The impact continues to be felt. In Mali, the droughts lowered the flood level of the Niger river, prompting rice farmers to move closer to the river-bed. As a result, Tuareg herdsmen were unable to feed their animals from the nutritious bourgou-grasses flanking the river. ‘In a very short time,’ according to ecologist Charles Grémont, ‘the multiple ties with the people and resources of the Niger valley that had long been fundamental to the history of the southern Tuareg were cut off.’ This kind of climatic degradation helps to explain the roots of the present-day Malian conflict.
Colonialism and climate change: a double-headed monster with a long shadow. Once flourishing rural communities now find themselves destitute. Grazing routes have been blocked by neo-liberal economic policies and land privatization, and despite its importance to the meat and dairy industry (as well as leather products), pastoral herding is increasingly under-valued. Aid funds ear-marked for remote communities in the desert rarely reach them intact, whilst plush villas continue to be raised in the big cities (for example, in Bamako, the Malian capital, there is an area known as Quartier de la Sécheresse—“Drought Quarter”—because so many of its buildings have been funded by misappropriated relief funds). With herd numbers and animal productivity sliding, many young men find themselves without gainful employment. In such circumstances, they become easy prey for jihadist recruiting officers.

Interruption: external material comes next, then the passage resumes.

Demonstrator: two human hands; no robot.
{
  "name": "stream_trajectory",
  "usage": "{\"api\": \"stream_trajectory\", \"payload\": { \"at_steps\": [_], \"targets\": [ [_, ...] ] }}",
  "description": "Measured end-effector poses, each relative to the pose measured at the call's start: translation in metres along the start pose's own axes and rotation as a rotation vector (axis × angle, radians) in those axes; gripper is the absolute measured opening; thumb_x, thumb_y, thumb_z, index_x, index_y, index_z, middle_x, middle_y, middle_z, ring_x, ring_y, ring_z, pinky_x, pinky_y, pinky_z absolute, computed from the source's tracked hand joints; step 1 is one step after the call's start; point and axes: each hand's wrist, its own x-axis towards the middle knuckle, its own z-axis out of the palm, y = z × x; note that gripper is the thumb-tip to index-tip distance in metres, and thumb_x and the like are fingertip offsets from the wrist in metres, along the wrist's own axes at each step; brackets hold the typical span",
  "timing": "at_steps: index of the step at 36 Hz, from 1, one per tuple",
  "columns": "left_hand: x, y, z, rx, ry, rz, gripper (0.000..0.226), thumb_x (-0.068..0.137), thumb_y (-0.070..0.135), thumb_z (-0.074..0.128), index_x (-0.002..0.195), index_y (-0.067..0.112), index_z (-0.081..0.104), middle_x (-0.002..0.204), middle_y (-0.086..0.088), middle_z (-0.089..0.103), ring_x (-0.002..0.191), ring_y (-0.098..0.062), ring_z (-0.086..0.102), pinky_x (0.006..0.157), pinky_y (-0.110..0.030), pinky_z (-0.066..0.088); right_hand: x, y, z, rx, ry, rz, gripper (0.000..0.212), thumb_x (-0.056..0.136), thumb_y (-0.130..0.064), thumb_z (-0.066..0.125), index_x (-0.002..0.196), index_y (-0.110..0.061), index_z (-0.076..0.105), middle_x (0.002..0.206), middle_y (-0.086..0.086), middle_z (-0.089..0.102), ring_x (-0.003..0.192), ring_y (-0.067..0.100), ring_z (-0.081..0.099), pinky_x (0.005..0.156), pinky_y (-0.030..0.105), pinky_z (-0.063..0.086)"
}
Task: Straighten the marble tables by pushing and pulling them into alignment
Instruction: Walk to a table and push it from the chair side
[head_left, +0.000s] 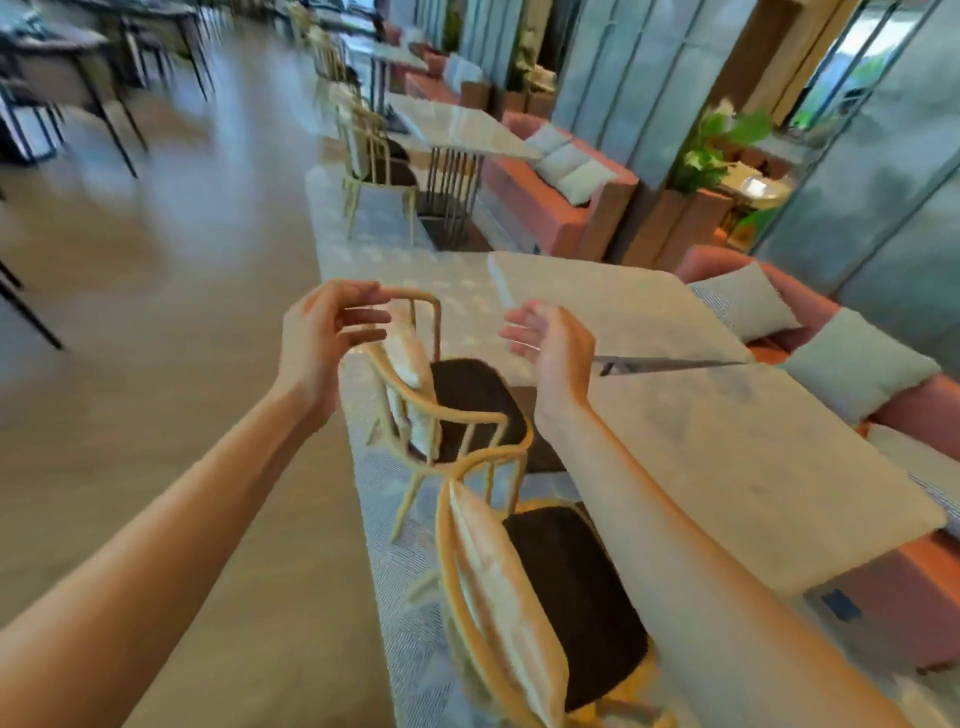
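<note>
Two pale marble tables stand end to end at the right: the near table (753, 467) and, beyond it, a second table (623, 312) skewed so its corner juts left. A third marble table (457, 124) stands farther back. My left hand (324, 338) hovers with curled, parted fingers by the top rail of a gold wire chair (431, 395), holding nothing. My right hand (550, 348) is raised, palm inward, fingers apart, just left of the second table's near edge; it does not grip it. The whole frame is motion-blurred.
A second gold chair (498, 597) with a cream cushion and dark seat stands nearest me. Pink sofas (540, 202) with grey cushions line the right wall. A patterned rug (374, 499) runs under the chairs. Dark tables and chairs (78, 78) fill the far left.
</note>
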Motion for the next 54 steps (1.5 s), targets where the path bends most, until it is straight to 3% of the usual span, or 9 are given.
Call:
{"api": "stream_trajectory", "payload": {
  "at_steps": [6,19,27,32,35,41,45,49,54],
  "targets": [
    [0.093,-0.011,-0.084,-0.056,0.006,-0.041,0.025,0.070,0.027,0.061,0.086,0.015,0.075,0.091,-0.010,0.076,0.083,-0.024,0.072,0.072,-0.033,0.058,0.037,0.053,0.112,-0.038,-0.060,-0.062,0.017,0.092,-0.017,0.053,0.088,-0.014,0.069,0.083,0.005,0.076,0.077,0.021,0.071,0.072,0.033,0.054],
    [0.289,-0.029,-0.145,-0.013,-0.157,-0.238,0.028,0.082,0.022,0.052,0.097,0.010,0.072,0.100,-0.013,0.075,0.089,-0.026,0.070,0.078,-0.036,0.057,0.150,0.101,0.280,-0.064,0.097,0.042,0.022,0.096,-0.013,0.049,0.100,-0.001,0.066,0.090,0.012,0.073,0.080,0.024,0.068,0.074,0.035,0.053],
    [0.470,-0.090,-0.183,0.051,-0.167,-0.279,0.023,0.082,0.023,0.055,0.091,0.012,0.073,0.097,-0.010,0.076,0.086,-0.023,0.070,0.076,-0.033,0.057,0.317,0.161,0.377,-0.005,0.139,0.011,0.017,0.093,-0.013,0.049,0.089,-0.009,0.066,0.089,0.014,0.071,0.077,0.024,0.068,0.060,0.026,0.053],
    [0.607,-0.104,-0.211,0.128,-0.112,-0.269,0.022,0.080,0.022,0.054,0.085,0.013,0.074,0.092,-0.008,0.076,0.084,-0.022,0.070,0.076,-0.037,0.056,0.440,0.205,0.449,0.073,0.126,0.060,0.017,0.094,-0.012,0.049,0.095,-0.006,0.065,0.082,0.010,0.071,0.069,0.022,0.068,0.062,0.026,0.051],
    [0.681,-0.103,-0.215,0.183,-0.105,-0.277,0.025,0.077,0.024,0.054,0.088,0.010,0.072,0.090,-0.007,0.076,0.084,-0.022,0.070,0.077,-0.037,0.056,0.498,0.213,0.478,0.063,0.137,0.086,0.017,0.094,-0.013,0.050,0.096,-0.007,0.066,0.084,0.008,0.072,0.075,0.025,0.069,0.066,0.028,0.052],
    [0.821,-0.134,-0.184,0.193,-0.193,-0.269,0.025,0.087,0.012,0.049,0.090,0.007,0.073,0.091,-0.012,0.077,0.083,-0.024,0.072,0.075,-0.036,0.057,0.618,0.206,0.496,0.048,0.224,0.043,0.019,0.093,-0.016,0.052,0.091,-0.009,0.070,0.088,0.010,0.074,0.078,0.024,0.070,0.072,0.035,0.053],
    [0.898,-0.176,-0.147,0.183,-0.295,-0.295,0.025,0.084,0.017,0.052,0.092,0.005,0.073,0.094,-0.016,0.076,0.085,-0.028,0.072,0.075,-0.035,0.058,0.693,0.216,0.481,0.031,0.344,0.021,0.018,0.094,-0.019,0.053,0.089,-0.013,0.069,0.090,0.010,0.075,0.078,0.023,0.072,0.074,0.035,0.055],
    [0.976,-0.234,-0.085,0.172,-0.411,-0.395,0.026,0.078,0.020,0.055,0.089,0.004,0.072,0.090,-0.017,0.076,0.082,-0.027,0.072,0.072,-0.033,0.060,0.768,0.234,0.453,0.058,0.514,0.051,0.018,0.096,-0.014,0.052,0.088,-0.011,0.068,0.087,0.008,0.072,0.073,0.023,0.068,0.070,0.033,0.053],
    [1.067,-0.298,0.022,0.199,-0.661,-0.535,0.027,0.088,0.011,0.045,0.086,0.007,0.072,0.082,-0.010,0.077,0.081,-0.025,0.071,0.072,-0.031,0.060,0.842,0.235,0.419,0.108,0.817,0.068,0.016,0.093,-0.017,0.055,0.089,-0.012,0.069,0.086,0.009,0.074,0.077,0.026,0.068,0.074,0.035,0.053]
  ]
}}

Africa and the Middle East are distorted mirrors of each other. Before the Syrian civil war broke out, herders in the northeast of the country lost around 85 percent of their livestock in the most severe drought in 900 years. They became embroiled in the displacement of around 1.5 million rural inhabitants, which security analysts have cited as a cause of the Syrian civil war. In Iraq, the anti-Sunni policies of successive governments and their backers weakened the partially nomadic Anbar tribes, enabling Islamic State to reassert itself, after previously being repelled by the tribes.
In Africa, nomadic communities face similar levels of vulnerability. The Tuareg National Movement for the Liberation of Azawad (MNLA), fighting for broader representation and economic opportunities in 2011, allowed itself to be co-opted by armed jihadist groups, unleashing devastation on Mali. In Nigeria, Boko Haram exploits Fulani cattle herders, exacerbating tensions between herders and farming communities. These are tough places to eke out a living. Without the jihadists, there would still be tensions and disputes; with them in the mix, the carnage is unstoppable.
Is there a way out? Actually, yes. Nomadic life needs investment. Grazing routes need to be protected. More wells need to be dug, and nomads need greater access to equipment, medicine and veterinary education. If nomadic life flourishes, the desert will have its guardians; the incentive to cooperate with jihadists will shrink, along with the rate of drug-trafficking, arms-smuggling and migration. As one Malian corporal pointed out to me, ‘the nomads are fatigued by the jihadists… they want an end to this.’ For too long, the equation of Western engagement with North Africa has been: it’s too volatile to invest in. But the reality is: invest in it, because it’s volatile. As long as we cold-shoulder this delicately poised region, it will be a pariah on Europe’s back. Only by working together can both regions thrive.